## DIRECTIONS FOR THIS TASK
Look for the line that has "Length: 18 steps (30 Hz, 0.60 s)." in the material below; please repeat it and every line after it, exactly, up to and including the line that has "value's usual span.", and nothing else.

Start of Block

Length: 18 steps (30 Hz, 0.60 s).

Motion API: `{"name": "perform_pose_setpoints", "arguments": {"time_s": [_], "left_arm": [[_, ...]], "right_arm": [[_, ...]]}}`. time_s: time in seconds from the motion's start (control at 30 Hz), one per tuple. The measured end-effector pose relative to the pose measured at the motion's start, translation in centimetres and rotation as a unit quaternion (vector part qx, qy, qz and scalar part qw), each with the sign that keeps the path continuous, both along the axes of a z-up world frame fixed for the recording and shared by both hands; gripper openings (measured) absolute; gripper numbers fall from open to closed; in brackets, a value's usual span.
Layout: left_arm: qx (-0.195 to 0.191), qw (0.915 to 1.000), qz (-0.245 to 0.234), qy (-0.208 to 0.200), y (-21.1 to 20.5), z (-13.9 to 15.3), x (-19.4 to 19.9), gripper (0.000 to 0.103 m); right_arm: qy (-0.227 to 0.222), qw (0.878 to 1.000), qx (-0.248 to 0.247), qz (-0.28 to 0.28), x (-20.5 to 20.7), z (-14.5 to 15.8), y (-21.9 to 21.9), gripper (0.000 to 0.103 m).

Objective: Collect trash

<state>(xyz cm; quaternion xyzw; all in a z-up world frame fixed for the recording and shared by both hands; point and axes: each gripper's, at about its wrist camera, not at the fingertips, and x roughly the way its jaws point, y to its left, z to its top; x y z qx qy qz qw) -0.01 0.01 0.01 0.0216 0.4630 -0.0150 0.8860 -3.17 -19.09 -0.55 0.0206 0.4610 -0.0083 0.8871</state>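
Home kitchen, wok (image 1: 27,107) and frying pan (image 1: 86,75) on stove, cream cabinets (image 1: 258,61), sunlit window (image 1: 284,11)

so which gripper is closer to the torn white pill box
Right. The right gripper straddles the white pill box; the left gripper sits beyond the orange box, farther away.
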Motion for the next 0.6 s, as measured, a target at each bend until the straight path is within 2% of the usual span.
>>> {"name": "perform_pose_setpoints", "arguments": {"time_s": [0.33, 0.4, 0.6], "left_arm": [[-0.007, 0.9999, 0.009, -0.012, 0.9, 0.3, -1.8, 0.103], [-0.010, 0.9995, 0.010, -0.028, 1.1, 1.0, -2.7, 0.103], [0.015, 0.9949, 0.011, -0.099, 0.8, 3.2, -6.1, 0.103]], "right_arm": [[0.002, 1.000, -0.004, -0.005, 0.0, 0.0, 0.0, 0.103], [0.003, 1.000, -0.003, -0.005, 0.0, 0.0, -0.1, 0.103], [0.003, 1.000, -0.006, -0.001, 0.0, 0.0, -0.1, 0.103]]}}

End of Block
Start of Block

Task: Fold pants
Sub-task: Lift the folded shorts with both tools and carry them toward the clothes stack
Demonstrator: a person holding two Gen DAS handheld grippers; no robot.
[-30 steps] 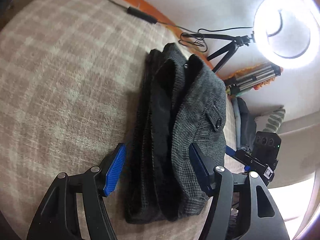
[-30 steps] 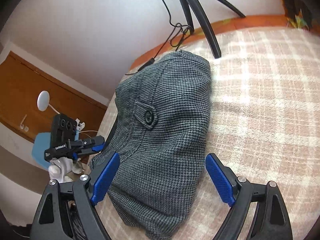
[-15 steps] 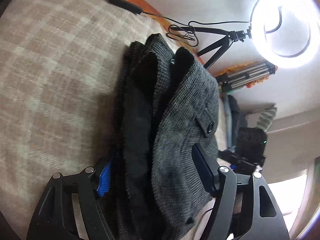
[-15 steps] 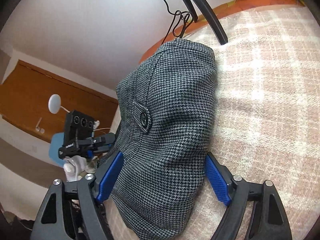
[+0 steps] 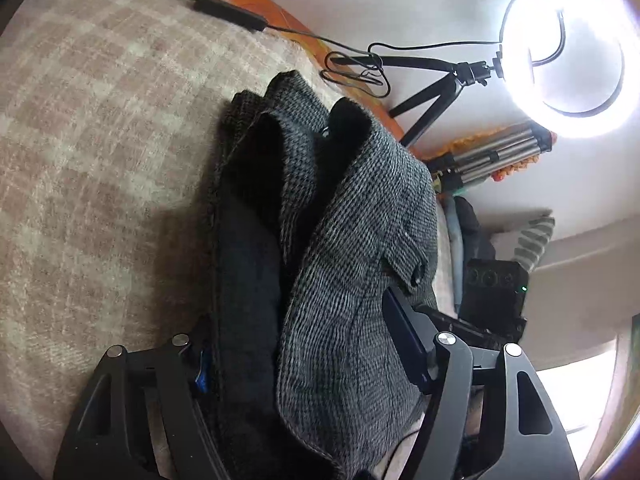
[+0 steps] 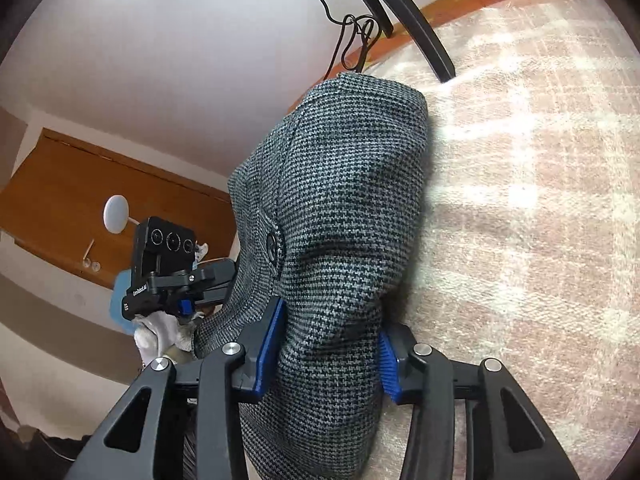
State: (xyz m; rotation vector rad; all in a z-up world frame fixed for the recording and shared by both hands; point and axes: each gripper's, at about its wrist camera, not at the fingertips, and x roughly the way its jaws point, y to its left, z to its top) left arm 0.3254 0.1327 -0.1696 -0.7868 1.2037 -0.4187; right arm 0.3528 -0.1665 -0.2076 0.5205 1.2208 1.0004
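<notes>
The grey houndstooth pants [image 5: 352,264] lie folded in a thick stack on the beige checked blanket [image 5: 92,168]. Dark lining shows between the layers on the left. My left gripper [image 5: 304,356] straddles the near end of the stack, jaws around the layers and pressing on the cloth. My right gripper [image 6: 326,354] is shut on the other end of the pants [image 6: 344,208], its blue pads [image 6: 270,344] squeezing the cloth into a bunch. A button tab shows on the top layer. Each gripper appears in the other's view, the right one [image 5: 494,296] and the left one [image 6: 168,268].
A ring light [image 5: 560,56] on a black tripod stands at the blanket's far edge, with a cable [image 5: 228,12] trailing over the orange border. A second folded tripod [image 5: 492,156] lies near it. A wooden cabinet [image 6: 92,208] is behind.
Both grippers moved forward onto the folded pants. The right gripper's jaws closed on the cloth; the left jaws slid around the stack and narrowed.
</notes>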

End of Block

## SOLVED EXERCISE
Length: 18 steps (30 Hz, 0.60 s).

Motion API: `{"name": "perform_pose_setpoints", "arguments": {"time_s": [_], "left_arm": [[_, ...]], "right_arm": [[_, ...]]}}`. time_s: time in seconds from the motion's start (control at 30 Hz), one per tuple. The measured end-effector pose relative to the pose measured at the motion's start, translation in centimetres and rotation as a unit quaternion (vector part qx, qy, qz and scalar part qw), each with the sign that keeps the path continuous, both along the axes of a z-up world frame fixed for the recording and shared by both hands; gripper openings (measured) absolute; gripper numbers fall from open to closed; in brackets, a value's usual span.

The response to the exercise is now complete.